Your task: Set down exactly the lines below between the line holding "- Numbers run" and the line holding "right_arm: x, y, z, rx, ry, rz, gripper", inclusive; no other line belongs in the answer.

Given material:
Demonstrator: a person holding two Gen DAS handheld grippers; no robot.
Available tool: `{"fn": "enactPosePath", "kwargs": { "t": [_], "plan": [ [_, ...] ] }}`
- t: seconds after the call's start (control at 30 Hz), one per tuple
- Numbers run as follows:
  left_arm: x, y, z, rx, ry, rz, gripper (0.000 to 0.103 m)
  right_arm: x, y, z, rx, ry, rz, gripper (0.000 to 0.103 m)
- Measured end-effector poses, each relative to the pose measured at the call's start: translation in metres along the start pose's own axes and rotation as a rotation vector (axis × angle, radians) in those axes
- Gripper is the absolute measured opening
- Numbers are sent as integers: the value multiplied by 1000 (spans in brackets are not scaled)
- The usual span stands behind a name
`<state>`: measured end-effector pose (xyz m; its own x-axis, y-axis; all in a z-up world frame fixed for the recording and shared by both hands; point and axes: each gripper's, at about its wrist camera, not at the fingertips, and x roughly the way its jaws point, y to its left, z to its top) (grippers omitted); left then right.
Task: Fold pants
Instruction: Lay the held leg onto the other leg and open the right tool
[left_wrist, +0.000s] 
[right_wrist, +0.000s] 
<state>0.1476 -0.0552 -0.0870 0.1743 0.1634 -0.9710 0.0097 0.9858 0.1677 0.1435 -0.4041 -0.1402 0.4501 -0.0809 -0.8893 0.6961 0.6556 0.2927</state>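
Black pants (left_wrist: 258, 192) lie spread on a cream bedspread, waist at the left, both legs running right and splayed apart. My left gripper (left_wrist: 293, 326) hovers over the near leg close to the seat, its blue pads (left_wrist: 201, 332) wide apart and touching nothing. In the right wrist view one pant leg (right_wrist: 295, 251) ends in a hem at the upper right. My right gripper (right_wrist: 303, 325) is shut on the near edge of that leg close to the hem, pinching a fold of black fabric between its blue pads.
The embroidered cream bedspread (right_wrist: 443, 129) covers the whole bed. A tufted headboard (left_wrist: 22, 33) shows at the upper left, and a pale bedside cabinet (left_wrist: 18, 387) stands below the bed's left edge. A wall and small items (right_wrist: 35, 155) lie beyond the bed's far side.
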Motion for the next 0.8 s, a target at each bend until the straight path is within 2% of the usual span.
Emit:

Answer to this task:
- Numbers run as follows:
  left_arm: x, y, z, rx, ry, rz, gripper (0.000 to 0.103 m)
  right_arm: x, y, z, rx, ry, rz, gripper (0.000 to 0.103 m)

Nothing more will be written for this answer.